THE PROBLEM:
Without copying any pictures, restate exactly the lines from the start of the records through the line containing "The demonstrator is".
RECORDS SUPPLIED Start Marker
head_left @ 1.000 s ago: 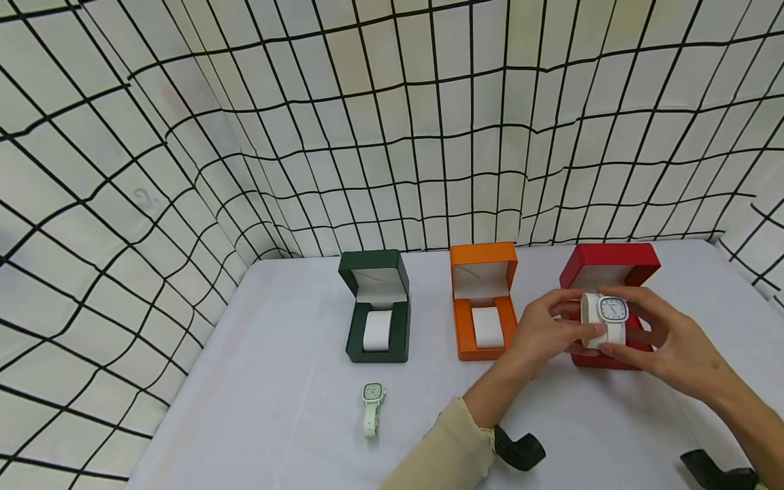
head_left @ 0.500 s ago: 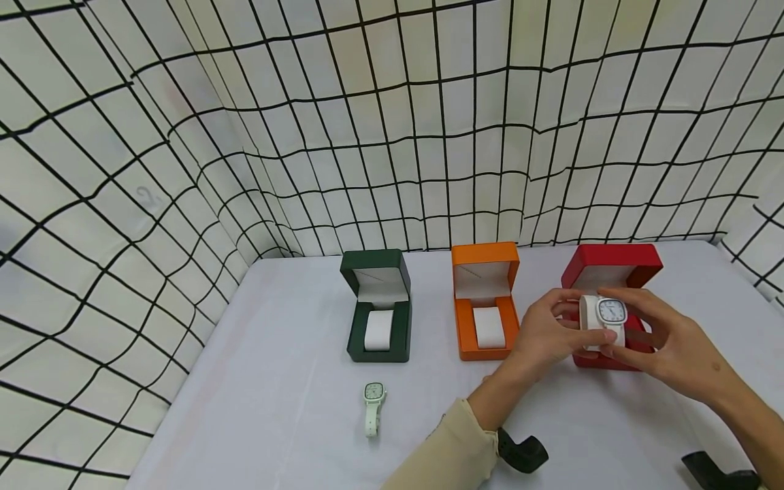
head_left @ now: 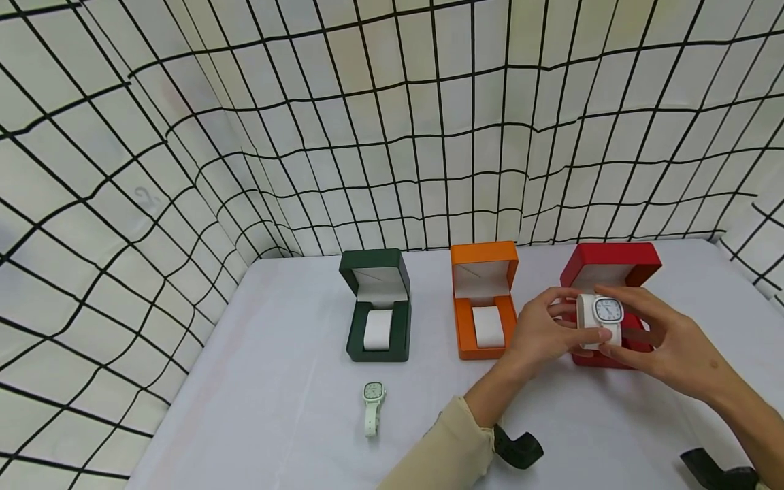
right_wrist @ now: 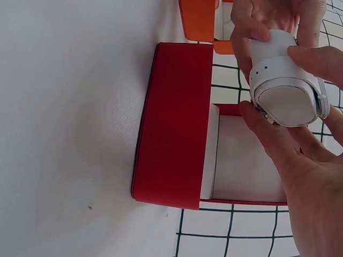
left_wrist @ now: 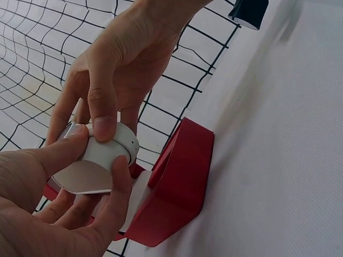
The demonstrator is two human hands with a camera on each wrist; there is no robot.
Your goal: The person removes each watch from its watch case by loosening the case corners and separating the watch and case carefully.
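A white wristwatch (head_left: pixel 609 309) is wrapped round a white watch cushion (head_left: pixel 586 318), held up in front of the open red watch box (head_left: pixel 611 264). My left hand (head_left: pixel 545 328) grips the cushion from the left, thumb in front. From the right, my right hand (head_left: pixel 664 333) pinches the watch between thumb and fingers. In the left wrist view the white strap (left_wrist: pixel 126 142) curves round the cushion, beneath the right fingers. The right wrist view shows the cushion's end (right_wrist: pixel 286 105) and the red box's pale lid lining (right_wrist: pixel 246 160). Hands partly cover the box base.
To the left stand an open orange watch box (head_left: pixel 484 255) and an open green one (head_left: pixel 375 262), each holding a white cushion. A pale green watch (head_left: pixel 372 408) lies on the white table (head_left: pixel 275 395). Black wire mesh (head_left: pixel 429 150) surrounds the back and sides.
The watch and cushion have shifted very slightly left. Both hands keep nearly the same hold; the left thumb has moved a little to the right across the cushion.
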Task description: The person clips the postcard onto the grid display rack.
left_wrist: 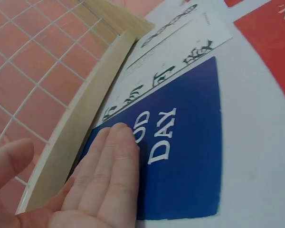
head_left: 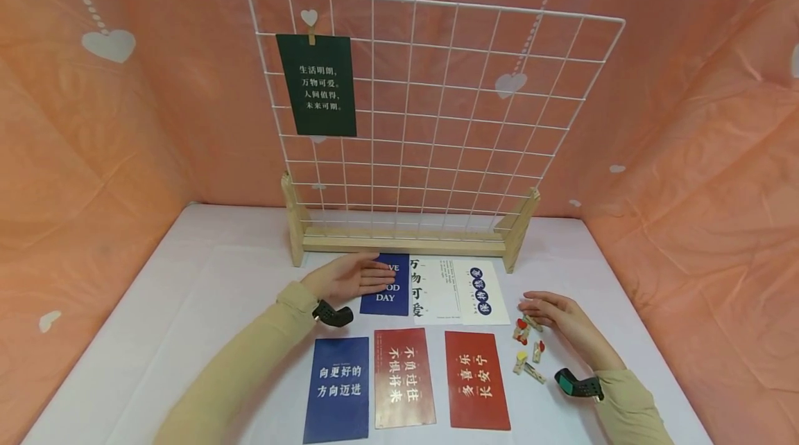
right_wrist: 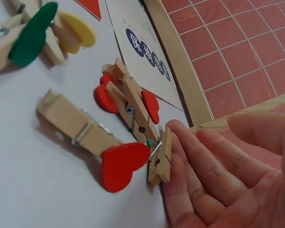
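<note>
My left hand [head_left: 357, 278] lies with straight fingers over a dark blue card [head_left: 385, 306] printed with white English words; "DAY" shows while the fingers cover part of the rest. In the left wrist view its thumb stands apart from the fingers [left_wrist: 121, 156]. My right hand [head_left: 564, 324] rests at the back right, relaxed, with nothing in its grasp. Right at its fingertips is a small wooden clothespin [right_wrist: 160, 161]. Beside that lie several more, including a clothespin with a red heart [right_wrist: 126, 166], one with a green heart [right_wrist: 34, 35] and one with a yellow heart [right_wrist: 76, 31].
A white wire grid [head_left: 431, 112] stands behind in a wooden base [head_left: 406, 245]. A dark green card [head_left: 320, 123] hangs at its upper left from a white-heart clothespin [head_left: 311, 21]. White cards [head_left: 440, 285] adjoin the blue one. Nearer lie another blue card [head_left: 337, 414] and two red cards [head_left: 402, 344] [head_left: 477, 410].
</note>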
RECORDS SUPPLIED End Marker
RESULT:
head_left @ 1.000 s ago: 
head_left @ 0.500 s ago: 
head_left @ now: 
right_wrist @ now: 
left_wrist @ now: 
The demonstrator is two human hands with a camera on each wrist; there is no robot.

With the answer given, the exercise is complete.